**WORK INSTRUCTION**
Count each line below that has the word "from" in it, and give only the total.

**AVAILABLE DATA**
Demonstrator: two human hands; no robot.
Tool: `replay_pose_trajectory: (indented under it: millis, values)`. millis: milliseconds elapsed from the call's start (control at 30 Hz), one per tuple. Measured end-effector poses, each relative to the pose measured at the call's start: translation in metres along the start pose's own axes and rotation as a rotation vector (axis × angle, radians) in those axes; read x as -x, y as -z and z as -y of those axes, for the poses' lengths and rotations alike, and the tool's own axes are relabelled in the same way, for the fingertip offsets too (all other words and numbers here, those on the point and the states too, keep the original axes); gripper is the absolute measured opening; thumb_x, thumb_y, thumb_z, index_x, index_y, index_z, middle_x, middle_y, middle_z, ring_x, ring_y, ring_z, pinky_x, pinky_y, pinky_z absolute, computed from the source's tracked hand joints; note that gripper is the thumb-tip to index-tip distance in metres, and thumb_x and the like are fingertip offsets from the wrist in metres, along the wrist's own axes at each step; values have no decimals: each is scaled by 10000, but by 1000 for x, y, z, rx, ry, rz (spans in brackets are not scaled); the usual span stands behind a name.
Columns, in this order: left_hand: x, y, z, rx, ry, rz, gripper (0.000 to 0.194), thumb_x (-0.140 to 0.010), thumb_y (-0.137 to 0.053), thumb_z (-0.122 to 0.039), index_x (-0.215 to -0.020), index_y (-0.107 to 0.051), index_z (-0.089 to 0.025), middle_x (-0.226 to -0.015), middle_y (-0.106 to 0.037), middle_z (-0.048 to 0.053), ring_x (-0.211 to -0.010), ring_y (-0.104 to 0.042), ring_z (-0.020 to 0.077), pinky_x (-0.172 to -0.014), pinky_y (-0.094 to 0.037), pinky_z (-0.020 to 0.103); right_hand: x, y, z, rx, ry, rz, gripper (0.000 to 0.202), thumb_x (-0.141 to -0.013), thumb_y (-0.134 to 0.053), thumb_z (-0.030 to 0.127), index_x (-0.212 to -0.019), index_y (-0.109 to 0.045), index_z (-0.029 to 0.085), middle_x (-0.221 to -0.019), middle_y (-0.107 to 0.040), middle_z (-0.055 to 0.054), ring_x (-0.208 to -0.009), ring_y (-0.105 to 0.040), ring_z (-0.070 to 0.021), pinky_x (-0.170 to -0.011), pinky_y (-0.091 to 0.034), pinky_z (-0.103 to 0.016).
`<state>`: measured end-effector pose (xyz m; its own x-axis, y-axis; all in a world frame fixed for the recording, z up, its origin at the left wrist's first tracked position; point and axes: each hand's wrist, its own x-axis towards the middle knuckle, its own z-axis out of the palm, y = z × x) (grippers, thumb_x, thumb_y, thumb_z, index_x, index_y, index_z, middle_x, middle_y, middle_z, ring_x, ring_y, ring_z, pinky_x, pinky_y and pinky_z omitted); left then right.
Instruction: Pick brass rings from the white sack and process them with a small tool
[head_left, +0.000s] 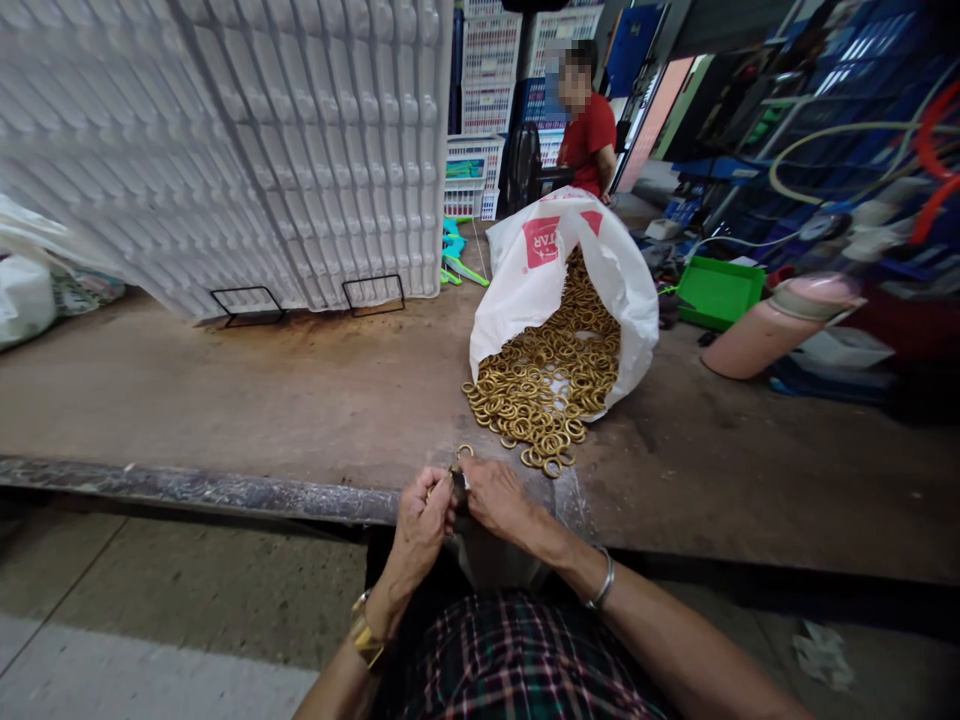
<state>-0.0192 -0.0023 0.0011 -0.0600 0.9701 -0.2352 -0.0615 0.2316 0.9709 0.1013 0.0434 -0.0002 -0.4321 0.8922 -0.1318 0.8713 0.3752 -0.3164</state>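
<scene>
At the edge of the brown wooden table (225,400), you're curling your left hand (424,517) and right hand (499,495) close together, fingers bunching; can't tell how tightly they're closing or on what. One gold-coloured metal ring (466,447) is showing just beyond them. More gold-coloured metal rings (525,405) are lying in and before a red-printed white sack (634,310)

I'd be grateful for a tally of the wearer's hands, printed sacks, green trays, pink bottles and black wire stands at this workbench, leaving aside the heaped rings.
Wearer's left hand and right hand: 2
Printed white sack: 1
Green tray: 1
Pink bottle: 1
Black wire stands: 2
Total: 7
</scene>
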Motion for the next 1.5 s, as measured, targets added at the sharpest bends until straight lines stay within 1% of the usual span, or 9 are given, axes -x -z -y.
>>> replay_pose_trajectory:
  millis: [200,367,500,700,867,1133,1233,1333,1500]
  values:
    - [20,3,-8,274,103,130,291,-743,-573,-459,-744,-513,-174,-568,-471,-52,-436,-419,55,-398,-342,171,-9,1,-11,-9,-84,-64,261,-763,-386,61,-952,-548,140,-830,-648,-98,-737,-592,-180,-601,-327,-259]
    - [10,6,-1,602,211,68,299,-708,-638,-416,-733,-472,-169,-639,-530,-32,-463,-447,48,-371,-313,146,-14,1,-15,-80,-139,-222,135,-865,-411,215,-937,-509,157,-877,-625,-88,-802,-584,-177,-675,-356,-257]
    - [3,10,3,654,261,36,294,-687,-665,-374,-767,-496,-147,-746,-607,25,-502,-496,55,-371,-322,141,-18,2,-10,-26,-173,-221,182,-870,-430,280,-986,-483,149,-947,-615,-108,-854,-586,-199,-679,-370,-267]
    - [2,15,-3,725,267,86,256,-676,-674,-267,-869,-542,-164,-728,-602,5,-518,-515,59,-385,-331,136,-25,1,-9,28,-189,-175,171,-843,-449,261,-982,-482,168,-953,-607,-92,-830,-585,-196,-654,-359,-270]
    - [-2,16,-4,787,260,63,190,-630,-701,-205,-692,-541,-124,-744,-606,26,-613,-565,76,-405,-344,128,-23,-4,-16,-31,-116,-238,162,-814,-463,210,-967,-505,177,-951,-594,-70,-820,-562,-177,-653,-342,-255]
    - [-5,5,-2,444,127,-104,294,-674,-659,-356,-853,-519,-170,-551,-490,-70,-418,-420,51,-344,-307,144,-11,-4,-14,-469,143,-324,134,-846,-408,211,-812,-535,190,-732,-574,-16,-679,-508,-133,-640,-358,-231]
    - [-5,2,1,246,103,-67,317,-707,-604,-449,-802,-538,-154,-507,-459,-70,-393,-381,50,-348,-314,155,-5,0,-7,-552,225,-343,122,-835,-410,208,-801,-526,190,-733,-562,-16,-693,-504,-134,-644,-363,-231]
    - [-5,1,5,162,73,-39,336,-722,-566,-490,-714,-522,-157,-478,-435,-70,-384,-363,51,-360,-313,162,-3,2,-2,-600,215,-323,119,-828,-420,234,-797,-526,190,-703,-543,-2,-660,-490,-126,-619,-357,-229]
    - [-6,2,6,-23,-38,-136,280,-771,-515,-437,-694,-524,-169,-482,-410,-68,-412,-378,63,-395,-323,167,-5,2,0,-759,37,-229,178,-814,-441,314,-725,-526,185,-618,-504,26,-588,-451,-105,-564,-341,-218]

**TASK ANSWER**
2